## What the task requires
The whole answer is the data below, retyped exactly.

## Dataset section

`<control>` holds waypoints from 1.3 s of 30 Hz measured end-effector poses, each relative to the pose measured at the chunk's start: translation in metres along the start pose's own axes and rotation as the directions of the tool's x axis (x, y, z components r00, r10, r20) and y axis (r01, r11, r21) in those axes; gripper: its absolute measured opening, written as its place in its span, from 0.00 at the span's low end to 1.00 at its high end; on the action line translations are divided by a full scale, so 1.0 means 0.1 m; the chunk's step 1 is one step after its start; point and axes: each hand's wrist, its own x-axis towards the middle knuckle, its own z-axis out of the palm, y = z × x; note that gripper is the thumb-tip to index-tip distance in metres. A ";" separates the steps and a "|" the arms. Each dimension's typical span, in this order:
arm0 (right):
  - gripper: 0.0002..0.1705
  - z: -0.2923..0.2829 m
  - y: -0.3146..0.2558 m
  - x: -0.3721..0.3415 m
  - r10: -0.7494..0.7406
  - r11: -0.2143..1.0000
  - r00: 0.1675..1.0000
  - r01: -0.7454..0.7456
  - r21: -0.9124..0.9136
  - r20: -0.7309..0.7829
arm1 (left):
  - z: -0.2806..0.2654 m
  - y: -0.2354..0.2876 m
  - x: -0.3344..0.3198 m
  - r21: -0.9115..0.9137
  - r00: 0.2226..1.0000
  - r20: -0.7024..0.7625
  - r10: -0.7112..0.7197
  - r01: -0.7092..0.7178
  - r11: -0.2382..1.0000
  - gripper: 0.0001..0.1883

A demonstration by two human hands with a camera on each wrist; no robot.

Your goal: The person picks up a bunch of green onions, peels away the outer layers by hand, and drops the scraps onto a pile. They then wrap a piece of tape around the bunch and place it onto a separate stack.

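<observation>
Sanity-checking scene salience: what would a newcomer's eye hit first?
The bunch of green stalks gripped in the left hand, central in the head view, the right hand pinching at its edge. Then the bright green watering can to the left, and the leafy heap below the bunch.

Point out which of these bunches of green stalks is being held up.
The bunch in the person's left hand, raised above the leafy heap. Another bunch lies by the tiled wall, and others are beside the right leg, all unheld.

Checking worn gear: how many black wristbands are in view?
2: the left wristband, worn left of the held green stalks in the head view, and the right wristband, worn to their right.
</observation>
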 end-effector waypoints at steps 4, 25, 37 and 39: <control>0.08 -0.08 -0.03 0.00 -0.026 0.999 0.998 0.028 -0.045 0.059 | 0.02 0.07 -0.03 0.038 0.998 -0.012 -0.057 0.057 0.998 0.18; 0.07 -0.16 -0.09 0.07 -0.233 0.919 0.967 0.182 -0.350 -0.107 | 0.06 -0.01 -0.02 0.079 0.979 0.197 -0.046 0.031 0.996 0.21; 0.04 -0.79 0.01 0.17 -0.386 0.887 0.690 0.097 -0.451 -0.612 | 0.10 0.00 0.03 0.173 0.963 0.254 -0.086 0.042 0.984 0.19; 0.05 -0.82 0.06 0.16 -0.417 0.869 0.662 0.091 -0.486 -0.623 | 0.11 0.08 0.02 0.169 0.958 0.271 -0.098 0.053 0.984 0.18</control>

## Solution to the problem
`<control>` holds waypoints from 1.3 s of 30 Hz measured end-effector poses, each relative to the pose measured at the chunk's start: translation in metres along the start pose's own axes and rotation as the directions of the tool's x axis (x, y, z components r00, r10, r20) and y axis (r01, r11, r21) in those axes; gripper: its absolute measured opening, written as its place in its span, from 0.00 at the span's low end to 1.00 at its high end; on the action line translations are divided by a full scale, so 1.0 means 0.1 m; the chunk's step 1 is one step after its start; point and axes: each hand's wrist, its own x-axis towards the middle knuckle, its own z-axis out of the palm, y = z × x; note that gripper is the thumb-tip to index-tip distance in metres. A ";" separates the steps and a "|" the arms. Each dimension's typical span, in this order:
arm0 (right):
  - gripper: 0.0002..0.1705
  - z: -0.2923..0.2829 m
  - y: -0.3146..0.2558 m
  - x: -0.3721..0.3415 m
  - r10: -0.7494..0.7406
  - r11: -0.2143..1.0000
  - r00: 0.1675..1.0000
  - r01: -0.7454..0.7456
  - r21: -0.9124..0.9136
  - r20: -0.7309..0.7829
arm1 (left):
  - z: -0.2806..0.2654 m
  - y: -0.2354..0.2876 m
  - x: -0.3344..0.3198 m
  - r21: -0.9115..0.9137
  - r00: 0.2226..1.0000
  - r20: -0.7024..0.7625
  - r10: -0.7112..0.7197
  - r01: -0.7092..0.7178
  - r11: -0.2382..1.0000
  - gripper: 0.0001..0.1883

A demonstration by two human hands with a camera on each wrist; no robot.

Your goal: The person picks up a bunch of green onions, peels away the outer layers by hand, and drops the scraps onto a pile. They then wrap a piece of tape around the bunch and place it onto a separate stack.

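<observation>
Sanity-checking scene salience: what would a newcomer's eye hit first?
The bunch of green stalks gripped in the left hand, central in the head view, the right hand pinching at its edge. Then the bright green watering can to the left, and the leafy heap below the bunch.

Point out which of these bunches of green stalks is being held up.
The bunch in the person's left hand, raised above the leafy heap. Another bunch lies by the tiled wall, and others are beside the right leg, all unheld.

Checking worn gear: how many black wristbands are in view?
2: the left wristband, worn left of the held green stalks in the head view, and the right wristband, worn to their right.
</observation>
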 end-effector waypoints at steps 4, 25, 37 and 39: <control>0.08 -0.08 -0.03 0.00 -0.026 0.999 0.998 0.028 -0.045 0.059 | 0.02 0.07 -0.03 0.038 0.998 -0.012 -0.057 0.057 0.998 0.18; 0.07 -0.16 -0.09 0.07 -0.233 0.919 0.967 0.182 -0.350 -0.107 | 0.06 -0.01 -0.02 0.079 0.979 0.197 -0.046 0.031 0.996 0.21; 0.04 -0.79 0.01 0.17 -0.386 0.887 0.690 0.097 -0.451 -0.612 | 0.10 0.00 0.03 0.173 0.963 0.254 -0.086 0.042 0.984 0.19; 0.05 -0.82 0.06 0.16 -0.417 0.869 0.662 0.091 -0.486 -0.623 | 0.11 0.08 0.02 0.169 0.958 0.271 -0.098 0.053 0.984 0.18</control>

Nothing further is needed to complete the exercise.